On the outbreak of the Irish Rebellion of 1798, Porter was a marked man; a large reward was offered for his apprehension. There is no evidence of any knowledge on his part of the plans of the insurgents; it is certain that he committed no overt act of rebellion, and all his published counsels were for peaceable measures of constitutional redress. He withdrew for safety to the house of Johnson of Ballydoonan, two miles from Greyabbey, and afterwards sought concealment in a cottage among the Mourne Mountains, on the verge of his parish. Here he was arrested in June 1798, and taken to Belfast, but removed to Newtownards for trial by court-martial. The charge against him was that he had been present with a party of insurgents who, between 9 and 11 June, having intercepted the mail between Belfast and Saintfield, County Down, had read a despatch from the commanding officer at Belfast to a subordinate at Portaferry, County Down.

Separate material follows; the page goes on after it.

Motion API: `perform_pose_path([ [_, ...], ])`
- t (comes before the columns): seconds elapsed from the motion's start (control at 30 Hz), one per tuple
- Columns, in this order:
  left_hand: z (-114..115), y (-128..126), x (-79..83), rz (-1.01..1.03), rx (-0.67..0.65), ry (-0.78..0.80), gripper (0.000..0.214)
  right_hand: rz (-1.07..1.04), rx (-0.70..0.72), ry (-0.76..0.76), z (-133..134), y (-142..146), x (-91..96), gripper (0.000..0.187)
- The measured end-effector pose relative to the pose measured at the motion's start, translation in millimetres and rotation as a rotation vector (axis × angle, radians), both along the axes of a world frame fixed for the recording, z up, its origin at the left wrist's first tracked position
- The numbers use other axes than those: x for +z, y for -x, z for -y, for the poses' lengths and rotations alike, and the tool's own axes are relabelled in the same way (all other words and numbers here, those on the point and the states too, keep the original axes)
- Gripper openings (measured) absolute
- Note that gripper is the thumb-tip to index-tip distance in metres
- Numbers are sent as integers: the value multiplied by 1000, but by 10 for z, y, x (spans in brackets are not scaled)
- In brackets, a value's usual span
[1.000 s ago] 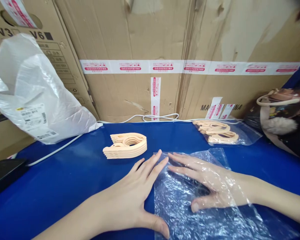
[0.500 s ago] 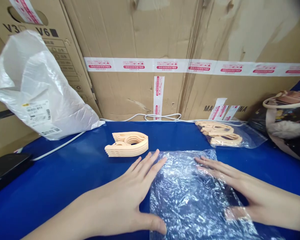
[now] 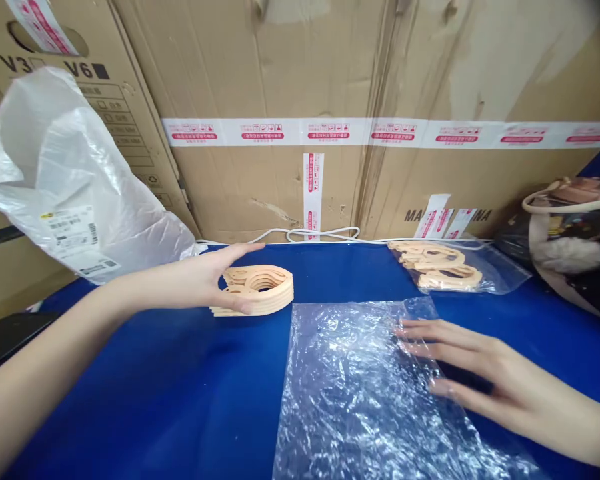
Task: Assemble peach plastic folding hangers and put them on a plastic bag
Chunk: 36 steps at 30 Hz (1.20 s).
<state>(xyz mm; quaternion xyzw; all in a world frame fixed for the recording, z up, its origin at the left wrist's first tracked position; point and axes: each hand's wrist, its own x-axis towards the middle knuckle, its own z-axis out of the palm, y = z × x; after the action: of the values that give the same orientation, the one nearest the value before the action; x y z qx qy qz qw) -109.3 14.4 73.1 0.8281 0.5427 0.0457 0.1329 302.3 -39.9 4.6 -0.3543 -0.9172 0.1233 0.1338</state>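
A stack of peach-coloured plastic pieces [image 3: 273, 300], which look like folded travel hangers, lies on the blue table. My left hand [image 3: 200, 277] reaches over its left end, thumb along the near side and fingers stretched out above the far side; the hand is open, and whether it touches the stack I cannot tell. A clear, crinkled plastic bag [image 3: 350, 380] is spread flat at the front. On its right edge rests my right hand [image 3: 485, 367], open, with the fingers apart.
Similar peach pieces [image 3: 445, 263] lie in a clear bag at the back right, beside a dark handbag [image 3: 570, 233] with a pompom. A white plastic mailer [image 3: 75, 180] leans at left above a black device [image 3: 15, 337]. Taped cardboard boxes [image 3: 270, 180] and a white cable [image 3: 325, 235] line the back.
My left hand has left the plastic bag and moved up and left to the peach stack. My right hand has stayed near the bag's right edge, shifting slightly.
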Motion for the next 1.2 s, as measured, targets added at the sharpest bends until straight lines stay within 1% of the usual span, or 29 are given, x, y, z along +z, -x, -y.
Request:
perform_pose_path([
  [0.07,-54,39,-41,19,13,67,94,-88,-3,-55,6,12,49,23],
  [0.1,-68,56,-61,37,11,82,94,-130,-23,-78,15,18,77,20],
  [0.27,-92,116,-120,104,1,82,88,-268,-198,-168,67,48,213,23],
  [0.4,-58,87,-85,101,35,43,84,-256,-184,-214,27,107,285,20],
  [0.47,11,-1,-49,128,30,-22,82,-260,-181,-230,-12,184,306,19],
  [0.5,62,-71,-32,156,4,-61,80,-271,-197,-215,-32,237,312,18],
  [0.57,193,-257,-7,236,-87,-129,73,-320,-253,-122,-67,361,313,20],
  [0.6,268,-366,-2,267,-153,-165,71,-363,-278,-35,-82,426,308,24],
  [0.67,416,-587,-15,290,-247,-238,65,-476,-283,223,-104,545,295,32],
  [0.77,574,-845,-96,283,-360,-279,62,-627,-186,694,-111,654,272,34],
  [0.8,601,-898,-138,281,-382,-306,62,-669,-164,806,-106,667,265,34],
  [0.83,615,-934,-185,278,-395,-338,62,-709,-154,879,-98,672,258,34],
  [0.87,618,-956,-235,271,-403,-374,64,-753,-158,918,-89,669,250,33],
  [0.93,601,-969,-334,242,-410,-445,69,-835,-190,949,-73,654,230,31],
  [1.03,562,-953,-451,154,-416,-546,77,-885,-202,994,-61,633,191,28],
  [1.1,548,-942,-497,93,-420,-606,80,-888,-200,1015,-57,631,167,26],
  [1.2,552,-938,-520,45,-429,-669,81,-877,-212,1013,-49,638,152,26],
])
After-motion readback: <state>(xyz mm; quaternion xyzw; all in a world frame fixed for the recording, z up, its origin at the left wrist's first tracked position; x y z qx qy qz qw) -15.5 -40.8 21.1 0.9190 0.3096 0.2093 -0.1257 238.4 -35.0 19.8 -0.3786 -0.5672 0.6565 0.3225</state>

The postboy from whom the despatch had been taken could not identify him; but a United Irishman, who had turned informer, swore to his guilt. Porter's cross-examination of this witness was interrupted. He made an appeal to the court, affirming his innocence, and referring to his own character as that of a man "who, in the course of a laborious and active life, never concealed his sentiments." He was sentenced to be hanged and quartered.

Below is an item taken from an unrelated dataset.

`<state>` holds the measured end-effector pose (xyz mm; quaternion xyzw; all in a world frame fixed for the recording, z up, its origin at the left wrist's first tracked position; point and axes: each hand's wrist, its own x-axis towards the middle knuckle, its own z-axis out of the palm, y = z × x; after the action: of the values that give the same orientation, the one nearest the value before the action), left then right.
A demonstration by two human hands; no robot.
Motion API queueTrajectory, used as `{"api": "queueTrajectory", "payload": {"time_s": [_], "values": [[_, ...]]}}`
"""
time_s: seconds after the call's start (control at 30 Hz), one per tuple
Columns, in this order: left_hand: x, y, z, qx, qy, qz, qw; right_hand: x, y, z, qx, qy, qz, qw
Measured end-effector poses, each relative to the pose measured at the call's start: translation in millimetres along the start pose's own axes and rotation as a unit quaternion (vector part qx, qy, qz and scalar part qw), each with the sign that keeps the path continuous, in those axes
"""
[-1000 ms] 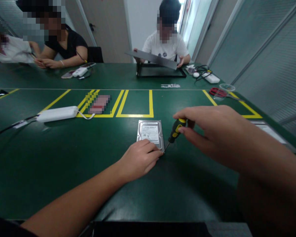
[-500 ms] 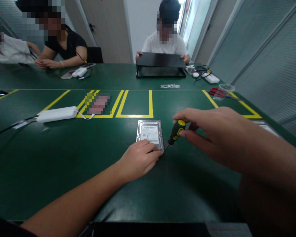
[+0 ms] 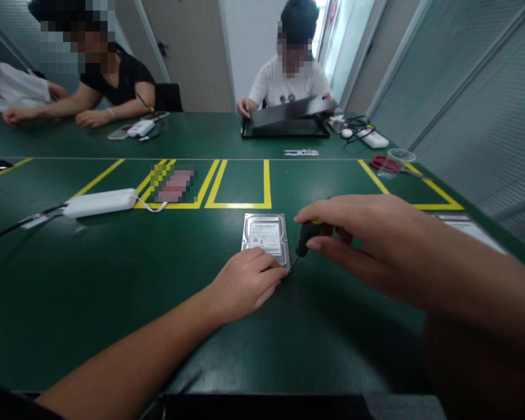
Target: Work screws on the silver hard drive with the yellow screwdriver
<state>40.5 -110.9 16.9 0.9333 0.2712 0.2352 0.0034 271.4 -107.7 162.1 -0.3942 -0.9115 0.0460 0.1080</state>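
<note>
Head view: L hand (image 3: 247, 284) grips rect. metal HDD (image 3: 265, 234); R hand (image 3: 370, 236) pinches tilted, thin-shafted, round-handled screwdriver (image 3: 305, 238) at HDD cnr.

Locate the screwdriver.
In the head view, just right of centre: the screwdriver is in the right hand, its tip by the near right corner of the hard drive.

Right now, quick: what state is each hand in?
Left hand: over the near end of the hard drive; grip cannot be told.
Right hand: closed, holding the screwdriver by its handle.
</note>
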Motion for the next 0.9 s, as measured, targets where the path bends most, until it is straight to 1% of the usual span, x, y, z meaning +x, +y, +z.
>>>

His wife was told by the military authorities that Londonderry could suspend the execution. With her seven children, the youngest eight months old, she made her way to Mountstewart. Londonderry's daughters had attended Porter's scientific lectures and one of them, Lady Elizabeth Mary (d. 1798), an invalid, who was expecting her own death, undertook to intercede with her father. Londonderry could not forgive the satire of 'Lord Mountmumble.' Tradition has it that Mrs. Porter waylaid his lordship's carriage, in a vain hope of prevailing by personal entreaty, but Londonderry told the coachman to drive on. The sentence, however, was mitigated by remission of the order for quartering. He was executed on 2 July 1798, on a green knoll, close to the road which led from his meeting-house to his home, and in full view of both. At the gallows he sang the 35th Psalm and prayed; his wife was with him to the last.

===Legacy===
He was buried in the abbey churchyard at Greyabbey; a flat tombstone gives his age as 45 years. He is described as one of the handsomest men of his time. Henry Montgomery, LL.D., who as a boy had seen him, spoke of him as "distinguished for an agreeable address." He was a collector of books, and his scientific apparatus was unrivalled in the north of Ireland in his day.

==Family==

He married, in 1780, Anna Knox of Dromore, who died in Belfast on 3 November 1823. Her right to an annuity from the widows' fund was for some time in doubt; it was paid (with arrears) from 1800. He and Anna had eight children.

Of his five daughters, the eldest, Ellen Anne, married John Cochrane Wightman, presbyterian minister of Holywood, County Down; the second, Matilda, married Andrew Goudy, presbyterian minister of Ballywalter, County Down, and was the mother of Alexander Porter Goudy, D.D.; the fourth, Isabella, married James Templeton, presbyterian minister of Ballywalter; the fifth, Sophia, married William D. Henderson, esq., Belfast.

Porter's eldest son, Alexander, is stated by a questionable local tradition to have carried a stand of colours at the battle of Ballynahinch (12 June 1798), being then fourteen years of age; and the story runs that he fled to Tamna Wood, and was there recognised (but not betrayed) by a soldier of the Armagh militia. He migrated to Louisiana, of which state he became a senator, and he died there on 13 January 1844. Another son, James, became attorney-general of Louisiana.